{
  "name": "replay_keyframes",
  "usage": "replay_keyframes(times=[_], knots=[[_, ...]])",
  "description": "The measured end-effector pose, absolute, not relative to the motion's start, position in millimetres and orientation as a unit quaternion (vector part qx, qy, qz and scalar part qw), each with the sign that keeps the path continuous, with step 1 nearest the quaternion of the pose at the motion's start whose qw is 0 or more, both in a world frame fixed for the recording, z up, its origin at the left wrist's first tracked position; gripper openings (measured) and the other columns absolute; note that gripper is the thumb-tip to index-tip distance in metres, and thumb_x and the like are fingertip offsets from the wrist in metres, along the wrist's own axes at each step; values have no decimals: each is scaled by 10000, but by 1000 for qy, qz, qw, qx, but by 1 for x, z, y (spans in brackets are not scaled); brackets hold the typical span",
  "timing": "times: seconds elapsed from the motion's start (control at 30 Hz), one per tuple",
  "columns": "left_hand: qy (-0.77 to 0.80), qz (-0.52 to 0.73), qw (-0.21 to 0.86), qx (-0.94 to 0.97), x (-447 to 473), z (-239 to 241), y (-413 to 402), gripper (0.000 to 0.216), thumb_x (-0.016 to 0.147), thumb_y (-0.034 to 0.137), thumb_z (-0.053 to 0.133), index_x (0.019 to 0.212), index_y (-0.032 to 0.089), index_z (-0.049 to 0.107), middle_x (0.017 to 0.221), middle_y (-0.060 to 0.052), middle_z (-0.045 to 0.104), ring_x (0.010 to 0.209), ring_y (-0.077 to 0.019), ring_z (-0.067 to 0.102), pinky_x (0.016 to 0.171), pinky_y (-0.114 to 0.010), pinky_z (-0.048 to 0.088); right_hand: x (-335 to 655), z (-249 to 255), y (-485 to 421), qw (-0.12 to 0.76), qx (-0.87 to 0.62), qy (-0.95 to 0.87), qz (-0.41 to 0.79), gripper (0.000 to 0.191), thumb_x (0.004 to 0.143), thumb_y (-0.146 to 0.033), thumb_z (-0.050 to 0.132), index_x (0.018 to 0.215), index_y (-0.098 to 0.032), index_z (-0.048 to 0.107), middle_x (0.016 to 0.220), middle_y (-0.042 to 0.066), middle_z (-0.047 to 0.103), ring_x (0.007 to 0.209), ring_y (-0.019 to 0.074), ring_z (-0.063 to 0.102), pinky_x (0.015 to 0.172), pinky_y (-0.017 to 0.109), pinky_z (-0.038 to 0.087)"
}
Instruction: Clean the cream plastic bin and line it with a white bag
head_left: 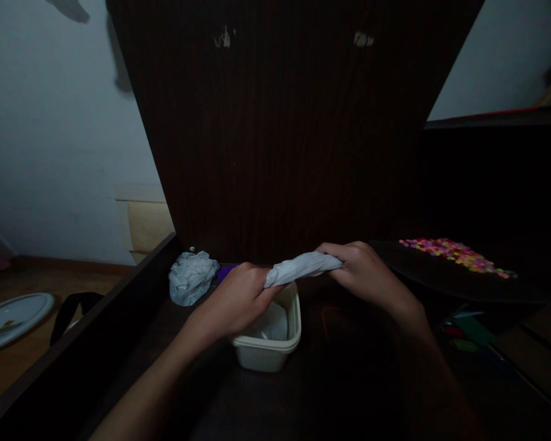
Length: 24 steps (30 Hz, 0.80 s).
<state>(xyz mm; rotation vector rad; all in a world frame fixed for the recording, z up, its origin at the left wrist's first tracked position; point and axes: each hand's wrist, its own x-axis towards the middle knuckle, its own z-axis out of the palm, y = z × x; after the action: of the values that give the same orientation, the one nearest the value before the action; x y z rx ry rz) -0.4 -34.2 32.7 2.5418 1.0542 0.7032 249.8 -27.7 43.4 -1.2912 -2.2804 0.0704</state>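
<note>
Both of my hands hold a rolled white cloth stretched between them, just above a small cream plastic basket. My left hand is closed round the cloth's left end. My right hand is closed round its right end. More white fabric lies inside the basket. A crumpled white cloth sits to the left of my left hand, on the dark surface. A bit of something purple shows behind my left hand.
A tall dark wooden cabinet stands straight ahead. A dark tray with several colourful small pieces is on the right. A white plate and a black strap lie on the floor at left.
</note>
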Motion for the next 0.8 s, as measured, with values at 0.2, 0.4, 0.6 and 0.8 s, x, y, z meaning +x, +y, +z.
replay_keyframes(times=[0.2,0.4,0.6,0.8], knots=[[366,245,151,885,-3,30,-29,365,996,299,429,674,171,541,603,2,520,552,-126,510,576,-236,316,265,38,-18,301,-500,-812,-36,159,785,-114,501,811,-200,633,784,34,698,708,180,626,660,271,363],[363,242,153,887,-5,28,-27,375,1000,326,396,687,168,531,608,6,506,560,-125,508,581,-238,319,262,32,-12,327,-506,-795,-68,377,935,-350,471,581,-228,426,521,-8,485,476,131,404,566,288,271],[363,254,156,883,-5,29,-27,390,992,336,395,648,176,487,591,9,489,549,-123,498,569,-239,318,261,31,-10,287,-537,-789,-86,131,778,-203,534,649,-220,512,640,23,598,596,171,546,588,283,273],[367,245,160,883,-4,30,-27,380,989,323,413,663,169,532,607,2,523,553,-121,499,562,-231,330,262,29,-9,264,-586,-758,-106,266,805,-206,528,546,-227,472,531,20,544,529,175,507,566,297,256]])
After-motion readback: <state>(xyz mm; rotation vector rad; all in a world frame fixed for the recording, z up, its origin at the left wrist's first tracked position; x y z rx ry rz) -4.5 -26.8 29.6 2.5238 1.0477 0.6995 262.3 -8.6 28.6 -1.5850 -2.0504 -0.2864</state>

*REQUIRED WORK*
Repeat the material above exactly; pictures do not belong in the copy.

*WRITTEN REPLY*
{
  "name": "replay_keyframes",
  "usage": "replay_keyframes(times=[_], knots=[[_, ...]])",
  "description": "The measured end-effector pose, absolute, not relative to the motion's start, position in millimetres and orientation as a unit quaternion (vector part qx, qy, qz and scalar part qw), each with the sign that keeps the path continuous, with step 1 nearest the quaternion of the pose at the motion's start whose qw is 0 or more, both in a world frame fixed for the recording, z up, its origin at the left wrist's first tracked position; gripper openings (measured) and the other columns absolute; note that gripper is the thumb-tip to index-tip distance in metres, and thumb_x and the like are fingertip offsets from the wrist in metres, along the wrist's own axes at each step; values have no decimals: each is scaled by 10000, but by 1000 for qy, qz, qw, qx, but by 1 for x, z, y (spans in brackets are not scaled); brackets hold the typical span",
  "timing": "times: seconds elapsed from the motion's start (control at 30 Hz), one per tuple",
  "columns": "left_hand: qy (-0.77 to 0.80), qz (-0.52 to 0.73), qw (-0.21 to 0.86), qx (-0.94 to 0.97), x (-447 to 473), z (-239 to 241), y (-413 to 402), gripper (0.000 to 0.216), thumb_x (-0.016 to 0.147), thumb_y (-0.034 to 0.137), thumb_z (-0.053 to 0.133), index_x (0.019 to 0.212), index_y (-0.032 to 0.089), index_z (-0.049 to 0.107), middle_x (0.017 to 0.221), middle_y (-0.060 to 0.052), middle_z (-0.045 to 0.104), ring_x (0.010 to 0.209), ring_y (-0.077 to 0.019), ring_z (-0.067 to 0.102), pinky_x (0.016 to 0.171), pinky_y (-0.114 to 0.010), pinky_z (-0.048 to 0.088); right_hand: x (-335 to 655), z (-249 to 255), y (-485 to 421), qw (-0.12 to 0.76), qx (-0.87 to 0.62), qy (-0.95 to 0.87), qz (-0.41 to 0.79), gripper (0.000 to 0.191), thumb_x (0.004 to 0.143), thumb_y (-0.146 to 0.033), thumb_z (-0.050 to 0.132), index_x (0.018 to 0.215), index_y (-0.098 to 0.032), index_z (-0.048 to 0.107), middle_x (0.016 to 0.220), middle_y (-0.042 to 0.066), middle_z (-0.047 to 0.103), ring_x (0.007 to 0.209), ring_y (-0.019 to 0.074), ring_z (-0.063 to 0.102), pinky_x (0.015 to 0.172), pinky_y (-0.017 to 0.109), pinky_z (-0.038 to 0.087)"
}
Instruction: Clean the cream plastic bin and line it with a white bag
head_left: 
Length: 24 steps (30 Hz, 0.80 s).
<state>(xyz mm; rotation vector rad; all in a world frame fixed for the recording, z up, its origin at the left wrist's first tracked position; point and axes: each hand's wrist, its own x-axis towards the middle knuckle, its own z-axis out of the palm, y = z × x; after the action: of the values that give the same orientation, the one nearest the value before the action; x y z rx ry rz) -0.4 -34.2 32.7 2.5418 1.0542 0.7032 249.8 -27.7 43.4 -1.2912 -2.2804 0.0704</state>
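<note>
Both of my hands hold a rolled white cloth stretched between them, just above a small cream plastic basket. My left hand is closed round the cloth's left end. My right hand is closed round its right end. More white fabric lies inside the basket. A crumpled white cloth sits to the left of my left hand, on the dark surface. A bit of something purple shows behind my left hand.
A tall dark wooden cabinet stands straight ahead. A dark tray with several colourful small pieces is on the right. A white plate and a black strap lie on the floor at left.
</note>
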Motion for the next 0.8 s, as measured, with values at 0.2, 0.4, 0.6 and 0.8 s, x, y, z meaning +x, +y, +z.
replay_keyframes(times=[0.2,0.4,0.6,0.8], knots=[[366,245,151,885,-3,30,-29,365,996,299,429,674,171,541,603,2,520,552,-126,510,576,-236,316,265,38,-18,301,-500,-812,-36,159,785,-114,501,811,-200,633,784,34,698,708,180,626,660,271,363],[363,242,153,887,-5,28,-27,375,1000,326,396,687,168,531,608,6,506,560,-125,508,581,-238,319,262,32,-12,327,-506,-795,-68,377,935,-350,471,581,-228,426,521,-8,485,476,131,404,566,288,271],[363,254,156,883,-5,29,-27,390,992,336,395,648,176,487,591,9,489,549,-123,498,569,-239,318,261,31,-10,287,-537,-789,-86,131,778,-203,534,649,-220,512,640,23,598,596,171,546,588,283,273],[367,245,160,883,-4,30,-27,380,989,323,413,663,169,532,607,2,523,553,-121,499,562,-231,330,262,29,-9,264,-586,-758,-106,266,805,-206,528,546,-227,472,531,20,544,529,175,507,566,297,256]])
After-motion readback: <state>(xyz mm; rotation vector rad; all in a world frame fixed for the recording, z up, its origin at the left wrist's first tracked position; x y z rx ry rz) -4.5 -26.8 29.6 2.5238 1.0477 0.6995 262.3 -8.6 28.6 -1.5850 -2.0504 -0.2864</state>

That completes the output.